'''
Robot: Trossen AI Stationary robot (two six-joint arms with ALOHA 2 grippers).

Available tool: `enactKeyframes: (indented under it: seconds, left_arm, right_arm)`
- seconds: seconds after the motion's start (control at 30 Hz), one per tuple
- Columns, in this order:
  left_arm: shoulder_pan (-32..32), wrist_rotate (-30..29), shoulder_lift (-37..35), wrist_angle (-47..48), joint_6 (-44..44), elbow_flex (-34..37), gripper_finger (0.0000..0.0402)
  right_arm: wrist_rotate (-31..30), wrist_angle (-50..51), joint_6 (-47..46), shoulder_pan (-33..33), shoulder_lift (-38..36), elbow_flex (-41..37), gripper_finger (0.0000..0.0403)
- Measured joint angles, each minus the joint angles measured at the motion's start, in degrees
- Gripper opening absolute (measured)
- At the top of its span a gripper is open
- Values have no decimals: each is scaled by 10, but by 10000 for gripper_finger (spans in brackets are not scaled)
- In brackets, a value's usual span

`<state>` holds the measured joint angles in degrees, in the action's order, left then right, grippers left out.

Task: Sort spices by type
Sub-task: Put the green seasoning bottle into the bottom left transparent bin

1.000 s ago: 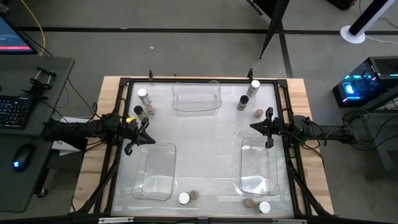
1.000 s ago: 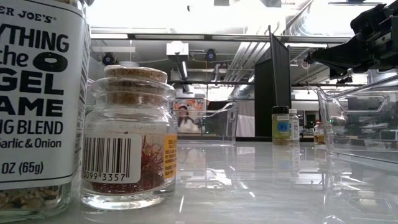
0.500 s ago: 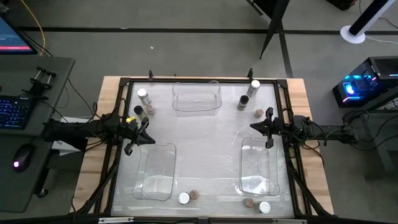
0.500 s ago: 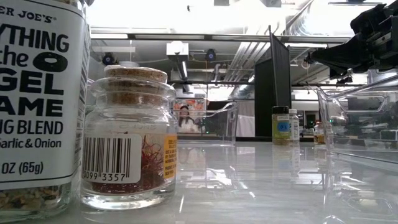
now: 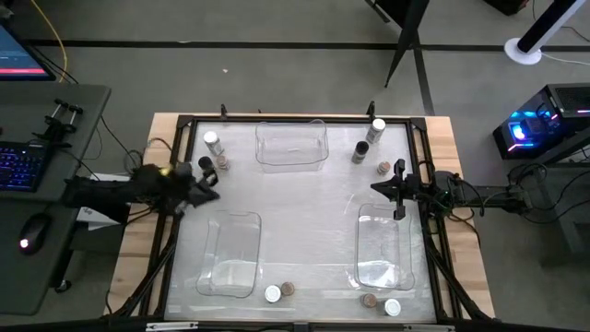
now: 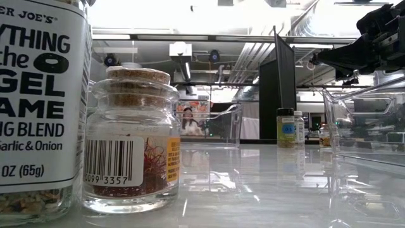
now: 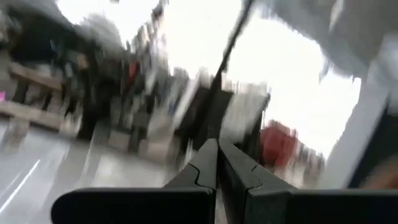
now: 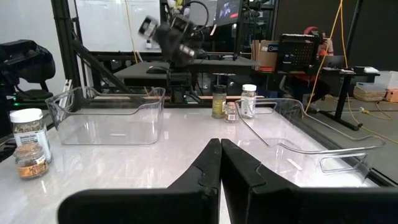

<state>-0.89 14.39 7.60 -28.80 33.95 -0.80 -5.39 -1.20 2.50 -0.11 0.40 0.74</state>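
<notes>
1. Two grippers are sitting fully closed with nothing between their fingers. The left gripper [image 5: 205, 189] is hanging at the table's left edge, just beside a group of three jars; the right gripper [image 5: 380, 187] is hanging near the right edge, just above the near rim of the right-hand bin.
2. The spices are standing in four clusters on the table [image 5: 304, 194]:
   - Far-left: a white-lidded jar [image 5: 212, 141], a black-lidded jar [image 5: 205, 164] and a tan-lidded jar [image 5: 222, 164].
   - Far-right: a white-lidded jar [image 5: 377, 126], a dark-lidded jar [image 5: 360, 150] and a tan-lidded jar [image 5: 383, 168].
   - Near-left: a white-lidded and a tan-lidded jar [image 5: 280, 292] standing side by side.
   - Near-right: a tan-lidded and a white-lidded jar [image 5: 379, 303] standing side by side.
3. The jars are looking like rigid glass: light, smooth-walled, probably slippery and breakable if dropped. A hold across the cylindrical body below the lid is appearing safest; the cork-stoppered jar [image 6: 131, 139] is offering a loose top that should not be gripped.
4. Three clear plastic bins are lying open and holding nothing: the far-centre bin [image 5: 291, 146], the left bin [image 5: 230, 254] and the right bin [image 5: 384, 247].
</notes>
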Motion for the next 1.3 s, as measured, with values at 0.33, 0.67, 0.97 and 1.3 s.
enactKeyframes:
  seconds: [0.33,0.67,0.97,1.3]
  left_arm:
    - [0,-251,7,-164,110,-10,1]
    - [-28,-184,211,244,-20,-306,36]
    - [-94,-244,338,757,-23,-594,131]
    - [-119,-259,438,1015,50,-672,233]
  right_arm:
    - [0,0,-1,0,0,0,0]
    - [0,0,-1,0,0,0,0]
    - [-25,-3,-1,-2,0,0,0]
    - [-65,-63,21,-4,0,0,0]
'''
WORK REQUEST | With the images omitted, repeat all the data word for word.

RESPONSE TO THE EXERCISE |
Robot: Trossen AI Stationary robot (two six-joint arms with ALOHA 2 grippers).

Available tool: `enactKeyframes: (indented under it: seconds, left_arm, right_arm)`
- seconds: seconds after the motion's start (control at 30 Hz), one per tuple
- Columns, in this order:
  left_arm: shoulder_pan (-32..32), wrist_rotate (-30..29), shoulder_lift (-37..35), wrist_angle (-47..48), joint_6 (-44..44), elbow_flex (-34..37), gripper_finger (0.0000..0.0402)
  right_arm: wrist_rotate (-31..30), wrist_angle (-50..51), joint_6 (-47..46), shoulder_pan (-33..33), shoulder_lift (-38..36), elbow_flex (-41..37), gripper_finger (0.0000..0.0403)
- Measured joint angles, each minus the joint angles measured at the motion's start, in degrees
- Gripper opening absolute (measured)
- At the top of its span a gripper is open
- Values have no decimals: each is scaled by 10, but by 10000 for gripper_finger (spans in brackets are not scaled)
- In brackets, a value's usual span

`<state>` holds the measured joint angles in degrees, in the action's order, left then right, grippers left out.

Task: Sort spices by type
Sub-task: Put the green seasoning bottle into the bottom left transparent bin

1.000 s ago: 
1.000 s ago: 
0.500 s ago: 
0.500 s ago: 
now: 
now: 
now: 
now: 

<state>-0.89 14.39 7.60 -28.80 33.95 -0.80 -5.39 -1.20 2.50 -0.11 0.40 0.74</state>
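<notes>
1. Two grippers are sitting fully closed with nothing between their fingers. The left gripper [image 5: 205, 189] is hanging at the table's left edge, just beside a group of three jars; the right gripper [image 5: 380, 187] is hanging near the right edge, just above the near rim of the right-hand bin.
2. The spices are standing in four clusters on the table [image 5: 304, 194]:
   - Far-left: a white-lidded jar [image 5: 212, 141], a black-lidded jar [image 5: 205, 164] and a tan-lidded jar [image 5: 222, 164].
   - Far-right: a white-lidded jar [image 5: 377, 126], a dark-lidded jar [image 5: 360, 150] and a tan-lidded jar [image 5: 383, 168].
   - Near-left: a white-lidded and a tan-lidded jar [image 5: 280, 292] standing side by side.
   - Near-right: a tan-lidded and a white-lidded jar [image 5: 379, 303] standing side by side.
3. The jars are looking like rigid glass: light, smooth-walled, probably slippery and breakable if dropped. A hold across the cylindrical body below the lid is appearing safest; the cork-stoppered jar [image 6: 131, 139] is offering a loose top that should not be gripped.
4. Three clear plastic bins are lying open and holding nothing: the far-centre bin [image 5: 291, 146], the left bin [image 5: 230, 254] and the right bin [image 5: 384, 247].
</notes>
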Motion for the next 1.3 s, as measured, with values at 0.33, 0.67, 0.97 and 1.3 s.
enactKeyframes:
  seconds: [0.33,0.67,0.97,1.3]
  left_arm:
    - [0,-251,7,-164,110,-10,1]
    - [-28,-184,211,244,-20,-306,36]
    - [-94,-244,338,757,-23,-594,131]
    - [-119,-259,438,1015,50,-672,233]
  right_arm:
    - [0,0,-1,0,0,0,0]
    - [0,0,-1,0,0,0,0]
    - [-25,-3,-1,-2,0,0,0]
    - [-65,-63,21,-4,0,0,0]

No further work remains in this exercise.